Он что-то непрестанно делал: запирал ворота, мельтешил в машине в поисках вещей Германа… И тот вдруг вспомнил, что Семеныч никогда не подавал ему руку – первый. А поскольку Герман в Африке изрядно поотвык от этого европейского обычая, то вообще часто забывал о рукопожатиях. И Никиту это, видимо, вполне устраивало.
Герман с трудом сдерживал себя, чтобы не разглядывать врага в упор, то и дело находя подтверждения изначальной, патологической злобности и лютости этого человека, однако Никита Семенович выглядел так же, как всегда: невзрачным человеком среднего роста с морщинистым лицом – самым обыкновенным. Мимо такого пройдешь – не заметишь. Всю дорогу он думал: а если бы отец хоть раз появился во Внуково за то время, когда там появился новый сторож, еще при Ладе и Кирилле, смог бы он узнать друга своего детства? И что? Тогда всего этого кошмара не было бы?
Один бог знает!
– Отлично, – сказал Герман, словно не замечая, что Семеныч уже гараж открыл. Почему-то хотелось, чтобы джип оставался во дворе – под рукой. – Банька – это отлично. Пройдешься по мне веничком?
– Да ты что, мне от банного духа худо, – не замедлил с ответом Семеныч.
Напрашивался вопрос: для кого же тогда вытоплена банька? Или вот так-таки предчувствовал, что Герман приедет? Однако пришлось сделать вид, что явная нелепица осталась незамеченной.
– Ладно, – сказал Герман миролюбиво. – Ну и в пень, как теперь принято выражаться. Я, кстати, тоже не расположен париться. Совсем забыл, что мне пока просто нельзя перегреваться. Я же только из больницы.
Почудилось или и впрямь в этих темных глазах мелькнуло особенное, алчное выражение? Никита знал, конечно… И, очевидно, с нетерпением ждал, когда очередной Налетов получит свое. Потом начал бы подбираться к отцу, матери, Ладе. При мысли об этом у Германа закаменели скулы.
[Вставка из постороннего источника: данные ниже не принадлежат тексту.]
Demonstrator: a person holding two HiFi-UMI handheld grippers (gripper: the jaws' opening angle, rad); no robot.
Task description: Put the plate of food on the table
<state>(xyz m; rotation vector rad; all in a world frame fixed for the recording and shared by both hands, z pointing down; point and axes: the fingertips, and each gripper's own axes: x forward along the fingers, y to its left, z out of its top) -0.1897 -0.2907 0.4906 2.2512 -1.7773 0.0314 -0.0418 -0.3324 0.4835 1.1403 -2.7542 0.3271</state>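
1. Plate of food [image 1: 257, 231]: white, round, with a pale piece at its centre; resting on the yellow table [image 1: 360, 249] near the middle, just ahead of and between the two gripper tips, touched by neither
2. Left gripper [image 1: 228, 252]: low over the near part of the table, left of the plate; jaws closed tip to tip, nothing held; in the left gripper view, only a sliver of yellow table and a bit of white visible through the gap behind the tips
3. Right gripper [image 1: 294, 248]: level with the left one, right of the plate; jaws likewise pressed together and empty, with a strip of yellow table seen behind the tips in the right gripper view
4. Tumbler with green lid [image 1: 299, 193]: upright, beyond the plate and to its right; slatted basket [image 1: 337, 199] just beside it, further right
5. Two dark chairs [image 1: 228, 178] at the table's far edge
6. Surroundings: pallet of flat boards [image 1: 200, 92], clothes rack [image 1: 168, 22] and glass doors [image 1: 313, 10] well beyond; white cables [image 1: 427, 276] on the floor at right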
А Семеныч – ничего, хорошо сыграл: заохал, заахал, начал выспрашивать.
Герман вскользь пересказал предысторию своего инфаркта, впервые от души ему порадовавшись: оказаться сейчас в жарко натопленной баньке, во власти этого убийцы – нет, лучше не надо.
Вошли в дом. Герман мыл руки, наблюдая, как сноровисто Семеныч мечет на стол еду и бутылки. Если исключить возможность, что одна из них была отравлена заранее, вроде бы ничего не подливалось и не подсыпалось. Да и куда спешить? Ясно же, что Герман не намерен срываться ночью обратно в Нижний, можно дать ему время отужинать, как в доброе старое время.
Вот именно что срываться – намерен! И лучше не пить. Тем паче, что есть уважительная причина.
– Извини, – отодвинул рюмку. – Пока нельзя. Пока все удовольствия под запретом.
Против воли промелькнуло вдруг воспоминание, что с ним сделалось, когда Альбина прильнула, коснулась невзначай губами его груди… не все запреты действовали! Но этому воспоминанию здесь не было места, и Герман с сожалением прогнал его.